§ Prompt:
What lines below include the string "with"? Pick them out and copy them.

▶

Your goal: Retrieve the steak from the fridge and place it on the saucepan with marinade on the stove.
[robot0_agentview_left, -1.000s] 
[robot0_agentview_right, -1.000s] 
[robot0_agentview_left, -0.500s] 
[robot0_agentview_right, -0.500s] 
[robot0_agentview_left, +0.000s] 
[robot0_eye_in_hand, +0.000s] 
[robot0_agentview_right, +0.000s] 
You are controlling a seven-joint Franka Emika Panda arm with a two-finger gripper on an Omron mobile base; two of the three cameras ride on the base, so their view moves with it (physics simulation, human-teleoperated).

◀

§ Written solution:
Your goal: Retrieve the steak from the fridge and place it on the saucepan with marinade on the stove.
You are controlling a seven-joint Franka Emika Panda arm with a two-finger gripper on an Omron mobile base; two of the three cameras ride on the base, so their view moves with it (physics simulation, human-teleoperated).

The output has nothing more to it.